C’est un Macbeth transformé et renouvelé qui sévit aujourd’hui au Théâtre 13 avec la complicité de la compagnie des Dramaticules : si l’œuvre de Ionesco, dont le titre Macbett a bien valeur de programme, évolue avec adresse entre respect et innovation de la pièce élisabethaine, la mise en scène qu’en a faite Jérémie Le Louët sait elle aussi combiner fidélité au texte, moderne cette fois, et détachement.


La répétition des scènes identiques à elles-mêmes, la représentation parodique d’une Fatalité omniprésente, incarnée avec dérision par un super-héros en cape né d’une gazelle et revenu de ses hautes études de commerce, la vanité et le vide des grandes réflexions philosophiques telles que le discours creux et stéréotypé du perdant qui cherche encore ses mots pour satisfaire un public avide d’aphorismes dénués de sens, ou encore l’incommunicabilité des relations humaines représentée à travers une scène de dépit amoureux où s’affrontent deux voix niant chacune l’existence de l’autre dans un échange plus monologique que dialogal... tous ces « détails » et effets de sens participent d’une même ligne directrice que constitue le théâtre de l’Absurde cher à Ionesco : absurdité du monde par son non-sens, absurdité des relations qui lient les hommes entre eux, absurdité de l’existence même, qui peut s’effacer et disparaître en un bref instant.

Mais Jérémie Le Louët a dépassé ce constat désabusé en dotant sa pièce d’une forte dimension brechtienne : les acteurs se changent sur scène dans des coulisses apparentes qui encadrent l’espace scénique, comme l’avait fait Brecht lui-même dans des pièces telles que Antigone.
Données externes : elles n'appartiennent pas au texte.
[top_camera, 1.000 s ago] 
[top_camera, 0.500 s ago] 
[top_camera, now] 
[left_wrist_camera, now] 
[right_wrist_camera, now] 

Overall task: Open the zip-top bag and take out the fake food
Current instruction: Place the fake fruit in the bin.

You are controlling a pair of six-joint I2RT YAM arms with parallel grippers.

Ce jeu de « Distanciation », renforcé par un décor de plastique où on se met en joue avec des pistolets laser et où les rois coiffent des couronnes-lampions, touche à son paroxysme dans la dernière partie du spectacle, lors de la scène du banquet. En effet, les personnages secondaires (les invités, présents dans le texte) disparaissent en laissant place aux véritables acteurs de l’Histoire : les spectateurs. Ces derniers sont directement apostrophés par Macbett (Julien Buchy), les mettant ainsi face à leur indolence et dénonçant leur silence et leur implication directe dans le cycle infernal des dictatures. C’est alors toute une réflexion sur l’Histoire qui clôt cette brillante mise en scène en rejoignant le théâtre militant du Berliner Ensemble : l’Histoire des sociétés ne peut être faite que par les hommes, qui doivent sortir de leur léthargie pour agir, et non par une quelconque Fatalité dite « tragique » et extérieure au pouvoir humain.
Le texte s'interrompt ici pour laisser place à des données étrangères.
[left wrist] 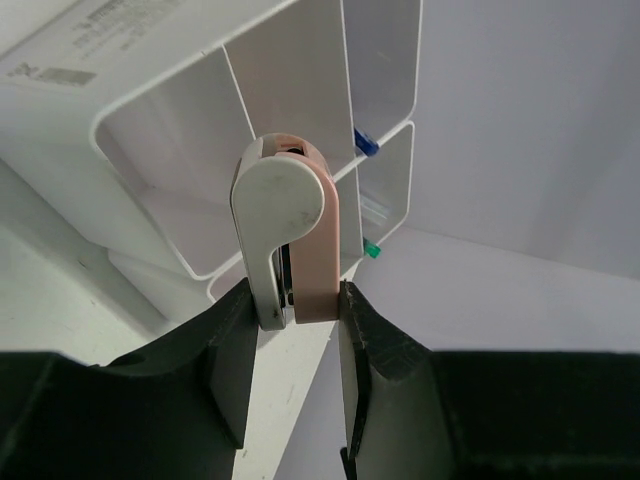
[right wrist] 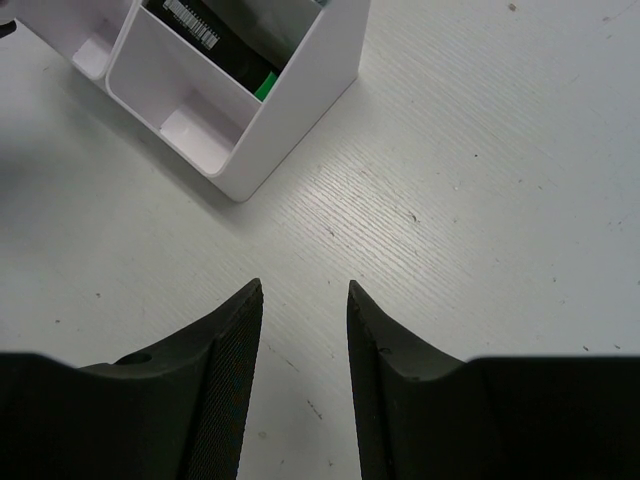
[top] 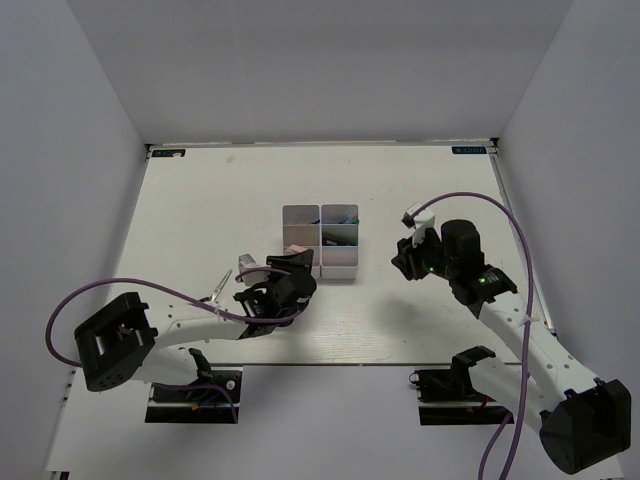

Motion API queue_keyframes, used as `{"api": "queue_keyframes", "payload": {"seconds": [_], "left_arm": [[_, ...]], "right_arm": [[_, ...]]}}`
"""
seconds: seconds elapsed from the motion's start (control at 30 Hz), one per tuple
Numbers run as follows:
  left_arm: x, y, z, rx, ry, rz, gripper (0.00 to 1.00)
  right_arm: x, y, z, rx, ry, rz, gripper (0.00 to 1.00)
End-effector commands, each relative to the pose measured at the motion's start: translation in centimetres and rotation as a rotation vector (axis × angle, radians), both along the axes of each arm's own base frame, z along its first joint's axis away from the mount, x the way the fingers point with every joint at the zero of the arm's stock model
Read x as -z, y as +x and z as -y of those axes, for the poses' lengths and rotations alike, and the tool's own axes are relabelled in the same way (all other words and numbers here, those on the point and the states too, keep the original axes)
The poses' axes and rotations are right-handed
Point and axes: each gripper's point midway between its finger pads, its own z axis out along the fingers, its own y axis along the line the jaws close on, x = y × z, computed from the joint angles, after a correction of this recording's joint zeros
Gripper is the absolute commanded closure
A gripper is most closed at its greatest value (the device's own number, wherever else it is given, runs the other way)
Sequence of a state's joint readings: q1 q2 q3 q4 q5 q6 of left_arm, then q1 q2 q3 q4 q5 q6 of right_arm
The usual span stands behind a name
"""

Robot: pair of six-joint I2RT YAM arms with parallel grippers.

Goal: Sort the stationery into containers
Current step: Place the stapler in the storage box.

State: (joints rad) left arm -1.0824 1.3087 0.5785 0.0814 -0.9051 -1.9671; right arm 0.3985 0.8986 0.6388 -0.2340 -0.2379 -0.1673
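The containers (top: 320, 240) are a white block of open bins at mid-table. My left gripper (left wrist: 297, 310) is shut on a pink and white piece (left wrist: 290, 220), one finger on each flat side. It holds the piece upright just in front of the containers (left wrist: 180, 130). A blue tip (left wrist: 365, 143) and a green tip (left wrist: 372, 250) stick out of the bins behind it. My right gripper (right wrist: 305, 290) stands open over bare table, right of the containers (right wrist: 290, 110). A black marker with green on it (right wrist: 240, 60) lies in a bin there.
From above, my left gripper (top: 283, 268) is at the containers' near-left corner and my right gripper (top: 408, 258) to their right. A small pale item (top: 247, 266) and a thin grey stick (top: 219, 288) lie on the table left of my left gripper.
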Motion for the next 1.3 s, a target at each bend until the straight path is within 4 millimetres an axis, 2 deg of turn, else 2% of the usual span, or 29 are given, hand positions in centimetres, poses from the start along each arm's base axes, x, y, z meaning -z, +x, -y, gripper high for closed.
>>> {"api": "queue_keyframes", "payload": {"seconds": [0.0,0.43,0.73,0.87,1.13,1.27], "left_arm": [[-0.3,0.2,-1.0,-0.045,-0.022,-0.017,0.98],[1.1,0.7,0.0,-0.034,-0.024,-0.062,0.94],[1.2,1.3,0.5,-0.027,-0.022,-0.064,0.94],[1.3,1.4,0.6,-0.026,-0.025,-0.068,0.9],[1.6,1.2,0.7,-0.02,-0.013,-0.082,0.71],[1.5,1.3,0.8,-0.019,-0.015,-0.082,0.65]], "right_arm": [[-0.7,0.3,-0.1,-0.003,0.025,0.035,0.57],[-0.8,0.4,0.0,0.001,0.027,0.042,0.57],[-0.9,0.3,0.1,-0.001,0.033,0.039,0.57],[-0.8,0.3,0.3,0.004,0.031,0.035,0.57],[-0.8,0.3,0.2,-0.002,0.035,0.034,0.57],[-0.7,0.2,0.2,-0.001,0.034,0.031,0.57]]}}
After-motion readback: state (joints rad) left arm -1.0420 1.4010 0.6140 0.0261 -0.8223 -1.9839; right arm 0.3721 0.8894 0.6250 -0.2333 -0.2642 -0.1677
Cette inflexion donnée à l’œuvre de Ionesco parvient alors à se déployer grâce à une mise en scène réfléchie et parfaitement orchestrée, mise en scène qui tient en majeure partie à la performance des acteurs, de tous les acteurs, qui brillent autant par la maîtrise d’un texte difficile que par des jeux de scène et une gestuelle réglés comme une mécanique de précision. C’est bien à un travail d’orfèvrerie auquel assiste le public, donnant ainsi un souffle nouveau et une dynamique importante à une œuvre déjà puissante en elle-même. Un vrai coup de maître !


Macbett, d’Eugène Ionesco

A l’affiche du 10 mai au 12 juin 2005. Théâtre 13, 103A, Boulevard Auguste Blanqui 75 013 Paris

La compagnie des Dramaticules. Mise en scène : Jérémie Le Louët

Scénographie : Virginie Destiné. Costumes : Sophie Volcker. Accessoires : Wolfgang Canal. Lumières : Jérémie Le Louët et Laurent Papot. Régie : Yann Boutigny-Lizerand (régisseur général) et Thomas Chrétien (régisseur)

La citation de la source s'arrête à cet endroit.